El 14 de enero de 1979, luego de agradecer al
presidente de la República –el general Carlos Humberto Romero– que escuchara
sus homilías, el pastor mártir le
rechazó al mandatario un ofrecimiento que le hizo. “Quiero decir también, que
antes de mi seguridad personal, yo quisiera seguridad y tranquilidad para 108
familias y desaparecidos..., para todos los que sufren”.
Finalmente, no dejaría de estar reclamando la
verdad en términos similares a los que utilizó el 17 de junio de 1979. Entonces
afirmó lo siguiente: “Yo tengo fe, hermanos, que un día saldrán a la luz todas
esas tinieblas y que tantos desaparecidos, y tantos asesinados, y tantos
cadáveres sin identificar, y tantos secuestros que no se supo quien lo hizo,
tendrán que salir a la luz, y entonces tal vez nos quedemos atónitos sabiendo
quiénes fueron sus autores”.
Casi con seguridad, pienso que eso diría hoy monseñor
Romero. Y casi con seguridad, fruto de ese amor inmenso daría de nuevo la vida
por sus semejantes que más sufren en la actualidad. Porque al día de hoy y por
la impunidad protectora de un reducido grupo de criminales frente a la enorme
cantidad de sus víctimas, desde que terminó la guerra no se dejó de seguir contando
las víctimas de masacres, ejecuciones, detenciones ilegales, torturas y
desapariciones forzadas. Ese pretendido “borrón” de lo deleznable, abrió esa luctuosa
y dolorosa “cuenta nueva” que tiene al país hundido.
Después de aquella guerra, en esta violenta paz
salvadoreña del siglo veintiuno, como habló el 25 de septiembre de 1977 Romero ciertamente
y con toda certeza diría hoy: “Es necesario hacerse racional y atender la voz
de Dios. Y organizar una sociedad más justa, más según el corazón de Dios. Todo
lo demás son parches. Todo lo demás son represiones de momento. Los nombres de
los asesinados irán cambiando, pero siempre habrá asesinados. Las violencias
seguirán cambiando de nombre, pero habrá siempre violencia mientras no se
cambie la raíz de donde están brotando como de una fuente fecunda todas esas
cosas tan horrorosas de nuestro ambiente”.
Gracias Benjamín Cuéllar, por mantener fresca la memoria de Monseñor Romero, por luchar contra la desmemoria de todas las víctimas, por abordar las causas de la violencia, Alejandro Mañes.
ResponderEliminarGracias querido amigo; la palabra y la voz de San Romero es cada vez más actual.
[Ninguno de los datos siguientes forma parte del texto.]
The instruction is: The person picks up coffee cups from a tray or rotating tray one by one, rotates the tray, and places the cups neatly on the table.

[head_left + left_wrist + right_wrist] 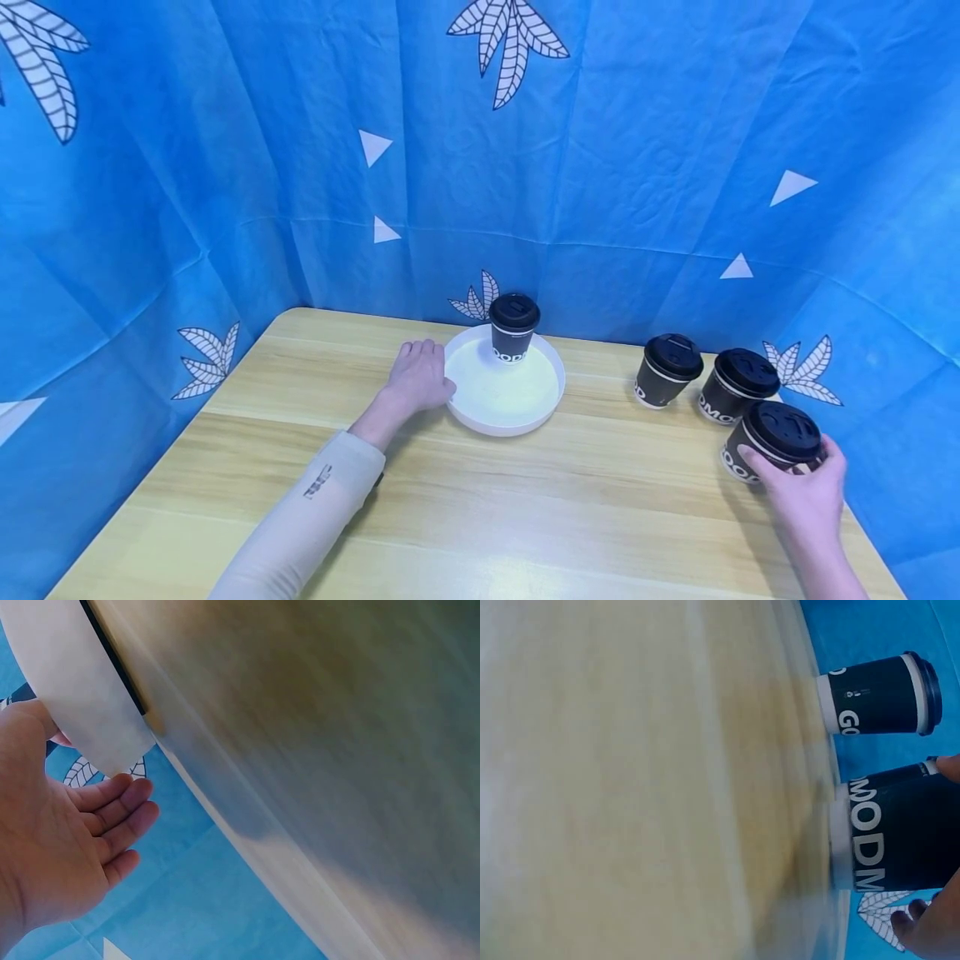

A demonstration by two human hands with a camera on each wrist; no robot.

Sin duda que en estos momentos estaría al frente de toda una cruzada por solucionar seriamente la grave problemática de violencia e inseguridad que desde hace más de dos décadas nos golpea; estaría repitiendo que" la violencia estructural es causa de todas las violencias".ojala y te lea la curia para que tomen conciencia del rol que deben asumir en estos momentos. Abrazo fraterno.